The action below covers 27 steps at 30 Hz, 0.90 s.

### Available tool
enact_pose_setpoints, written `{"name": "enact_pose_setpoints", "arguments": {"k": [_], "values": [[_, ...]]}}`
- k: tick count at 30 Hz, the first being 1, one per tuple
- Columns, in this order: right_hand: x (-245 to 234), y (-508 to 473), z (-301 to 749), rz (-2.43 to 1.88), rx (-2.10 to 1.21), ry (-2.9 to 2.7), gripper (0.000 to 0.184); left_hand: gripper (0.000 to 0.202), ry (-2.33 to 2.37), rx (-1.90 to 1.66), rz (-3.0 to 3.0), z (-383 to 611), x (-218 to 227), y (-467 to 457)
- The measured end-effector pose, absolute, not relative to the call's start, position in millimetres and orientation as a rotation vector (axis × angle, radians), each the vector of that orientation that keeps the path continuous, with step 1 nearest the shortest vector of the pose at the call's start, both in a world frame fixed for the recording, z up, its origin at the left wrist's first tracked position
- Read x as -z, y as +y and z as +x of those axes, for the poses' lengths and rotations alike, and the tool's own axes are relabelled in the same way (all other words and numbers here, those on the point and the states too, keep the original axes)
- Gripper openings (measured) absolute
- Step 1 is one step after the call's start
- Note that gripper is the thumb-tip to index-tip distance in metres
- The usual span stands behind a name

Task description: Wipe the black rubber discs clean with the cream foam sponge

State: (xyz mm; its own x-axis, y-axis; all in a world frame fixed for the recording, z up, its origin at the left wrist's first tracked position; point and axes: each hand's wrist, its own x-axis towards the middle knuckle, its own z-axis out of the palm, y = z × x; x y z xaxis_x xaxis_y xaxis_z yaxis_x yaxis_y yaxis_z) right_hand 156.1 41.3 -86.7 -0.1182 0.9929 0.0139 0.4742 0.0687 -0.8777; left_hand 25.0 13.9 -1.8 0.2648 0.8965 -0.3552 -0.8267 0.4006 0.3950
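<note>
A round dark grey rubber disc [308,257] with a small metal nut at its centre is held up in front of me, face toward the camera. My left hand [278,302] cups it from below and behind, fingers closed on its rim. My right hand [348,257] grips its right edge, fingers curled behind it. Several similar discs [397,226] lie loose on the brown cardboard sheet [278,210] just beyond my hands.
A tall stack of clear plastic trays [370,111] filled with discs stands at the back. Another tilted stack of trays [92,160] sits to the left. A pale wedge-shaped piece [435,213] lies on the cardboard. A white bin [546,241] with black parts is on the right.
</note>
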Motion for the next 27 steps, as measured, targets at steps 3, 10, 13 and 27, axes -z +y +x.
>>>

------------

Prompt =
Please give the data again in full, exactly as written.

Response to this task =
The action below covers 27 steps at 30 Hz, 0.90 s.

### Available tool
enact_pose_setpoints, written `{"name": "enact_pose_setpoints", "arguments": {"k": [_], "values": [[_, ...]]}}`
- k: tick count at 30 Hz, the first being 1, one per tuple
- Columns, in this order: right_hand: x (-245 to 234), y (-508 to 473), z (-301 to 749), rz (-2.43 to 1.88), rx (-2.10 to 1.21), ry (-2.9 to 2.7), gripper (0.000 to 0.184); left_hand: gripper (0.000 to 0.202), ry (-2.33 to 2.37), rx (-1.90 to 1.66), rz (-3.0 to 3.0), z (-383 to 611), x (-218 to 227), y (-467 to 457)
- The measured end-effector pose, absolute, not relative to the call's start, position in millimetres and orientation as a rotation vector (axis × angle, radians), each the vector of that orientation that keeps the path continuous, with step 1 nearest the shortest vector of the pose at the call's start, both in a world frame fixed for the recording, z up, its origin at the left wrist's first tracked position
- Read x as -z, y as +y and z as +x of those axes, for the poses' lengths and rotations alike, and the tool's own axes are relabelled in the same way (all other words and numbers here, those on the point and the states too, keep the original axes)
- Gripper openings (measured) absolute
- Step 1 is one step after the call's start
- Note that gripper is the thumb-tip to index-tip distance in metres
- The usual span stands behind a name

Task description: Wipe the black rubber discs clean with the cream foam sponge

State: (xyz mm; its own x-axis, y-axis; all in a world frame fixed for the recording, z up, its origin at the left wrist's first tracked position; point and axes: each hand's wrist, its own x-axis towards the middle knuckle, its own z-axis out of the palm, y = z × x; x y z xaxis_x xaxis_y xaxis_z yaxis_x yaxis_y yaxis_z) right_hand 156.1 41.3 -86.7 -0.1182 0.9929 0.0139 0.4742 0.0687 -0.8777; left_hand 25.0 13.9 -1.8 0.2648 0.8965 -0.3552 -0.8267 0.4006 0.3950
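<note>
A round dark grey rubber disc [308,257] with a small metal nut at its centre is held up in front of me, face toward the camera. My left hand [278,302] cups it from below and behind, fingers closed on its rim. My right hand [348,257] grips its right edge, fingers curled behind it. Several similar discs [397,226] lie loose on the brown cardboard sheet [278,210] just beyond my hands.
A tall stack of clear plastic trays [370,111] filled with discs stands at the back. Another tilted stack of trays [92,160] sits to the left. A pale wedge-shaped piece [435,213] lies on the cardboard. A white bin [546,241] with black parts is on the right.
</note>
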Motion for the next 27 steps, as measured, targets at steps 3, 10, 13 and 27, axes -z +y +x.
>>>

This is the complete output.